Leitsatz (amtlich)
Eine Werbung mit einer Preisherabsetzung muss eindeutig erkennen lassen, ob sich der reduzierte Preis auf einen früheren Eigenpreis des Werbenden, auf den vom Hersteller empfohlenen Preis oder auf einen allgemein am Markt verlangten Preis bezieht. Eine Werbung mit einer Preisherabsetzung ist daher irreführend, wenn der Preis auf den sich die Herabsetzung beziehen soll, nicht klar definiert und eindeutig ist. Ein Preisvergleich ist ferner irreführend, wenn er dem angesprochenen Verkehr nur eine scheinbare Objektivität und Marktübersicht vorspiegelt, ihm aber tatsächlich keine nachprüfbare Tatsachenbasis zugrunde liegt.
Der durchschnittlich informierte, aufmerksame und verständige Adressat einer Preiswerbung versteht den Hinweis auf den "Neupreis" einer Ware als Hinweis auf denjenigen Einzelverkaufspreis, den der Markt (einer Auswertung des konkreten Marktgeschehens zufolge) für diese Ware hergibt oder (bei zu einem früheren Zeitpunkt auf den Markt gebrachter Saisonware) hergegeben hat.

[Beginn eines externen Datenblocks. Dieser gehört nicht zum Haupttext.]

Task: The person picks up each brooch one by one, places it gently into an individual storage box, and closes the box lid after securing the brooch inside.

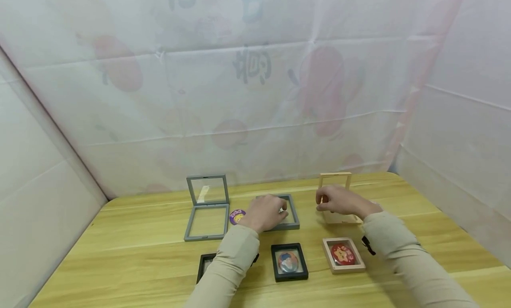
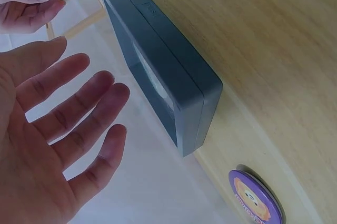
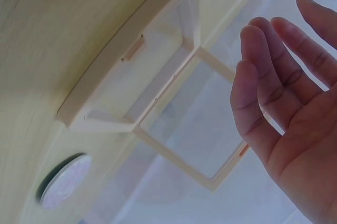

Es ist allgemein üblich und entspricht daher dem Erwartungshorizont der angesprochenen Verkehrskreise, dass bei einer Auflistung mehrerer Textilfasern, aus denen ein Kleidungsstück oder sonstige Textilien gefertigt sind, an erster Stelle diejenige Faser genannt wird, die den größten Anteil eines aus mehreren Materialien hergestellten Textilerzeugnisses ausmacht, und sich an diese Materialangabe Angaben zu den weiteren Materialien nach Maßgabe ihres prozentualen (Gewichts-)Anteils in absteigender Reihenfolge anschließen (vgl. hierzu Art. 9 Abs. 1 der Textilkennzeichnungsverordnung). Stellt der Werbende eine bestimmte Textilfaser als die Zusammensetzung prägenden Bestanteil heraus, muss diesem Verkehrsverständnis Rechnung getragen werden.
Normenkette
UWG § 5
Verfahrensgang
LG Berlin (Urteil vom 20.12.2019; Aktenzeichen 15 O 50/18) |
Tenor
Der Senat beabsichtigt, die Berufung der Beklagten gegen das am 20. Dezember 2019 verkündete Urteil des Landgerichts Berlin - 15 O 50/18 - in der Fassung des Berichtigungsbeschlusses vom 7. Februar 2020 bei einem Streitwert von 15.000,00 EUR durch Beschluss nach § 522 Abs. 2 Satz 1 ZPO zurückzuweisen.
Gründe
A. Der Kläger, die [...], nimmt die Beklagte, die unter der Adresse www.[...].com einen Onlineshop unterhält, über den sie unter anderem gebrauchte Bekleidung vertreibt, und von ihr vertriebene Gebrauchtwaren zudem über die Online-Verkaufsplattform [...] zum Kauf anbietet, zum einen auf Unterlassung verschiedener Angaben zum Preis der von ihr angebotenen Produkte im eigenen Onlineshop und zum anderen auf Unterlassung von Angaben in Anspruch, die sie auf der Online-Verkaufsplattform [...] zu den (Roh)stoffen, aus denen die von ihr angebotene Bekleidung gefertigt ist, macht. Darüber hinaus macht der Kläger einen Anspruch auf Erstattung einer Kostenpauschale geltend.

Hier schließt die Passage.